* **EXERCISE DIRECTIONS**
Show me each line of the listing below where the word "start" appears.
━━━━━━━━━━━━━━━━━━━━
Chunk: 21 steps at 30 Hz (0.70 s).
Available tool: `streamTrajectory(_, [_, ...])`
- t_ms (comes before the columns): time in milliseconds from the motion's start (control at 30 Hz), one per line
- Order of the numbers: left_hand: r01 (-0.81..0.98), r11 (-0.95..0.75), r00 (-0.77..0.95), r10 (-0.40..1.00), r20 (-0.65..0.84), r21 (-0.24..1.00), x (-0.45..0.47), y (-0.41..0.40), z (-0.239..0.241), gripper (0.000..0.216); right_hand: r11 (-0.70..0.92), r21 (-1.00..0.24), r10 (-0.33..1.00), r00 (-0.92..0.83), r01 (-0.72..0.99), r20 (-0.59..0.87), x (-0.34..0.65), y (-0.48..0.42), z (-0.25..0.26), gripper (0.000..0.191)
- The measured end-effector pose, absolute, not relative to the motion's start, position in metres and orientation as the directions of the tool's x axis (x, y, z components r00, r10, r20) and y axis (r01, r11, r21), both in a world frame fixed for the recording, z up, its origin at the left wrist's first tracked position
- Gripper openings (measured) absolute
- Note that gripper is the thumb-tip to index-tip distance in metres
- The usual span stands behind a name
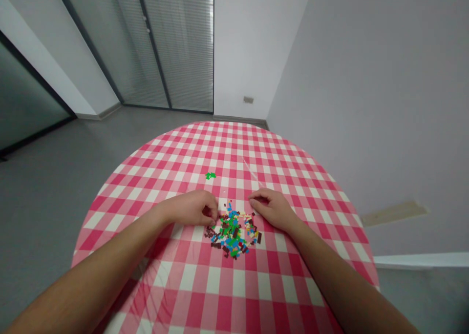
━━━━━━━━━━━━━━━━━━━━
* **RESPONSE TO THE EXERCISE**
- t_ms (comes before the columns): time in milliseconds from the motion's start (control at 30 Hz), one per line
- The measured end-effector pose, absolute, not relative to the motion's start, position in metres and orientation as the directions of the tool's x axis (x, y, z components r00, r10, r20) and y axis (r01, r11, r21), both in a world frame fixed for the recording, z up, its origin at the left wrist's first tracked position

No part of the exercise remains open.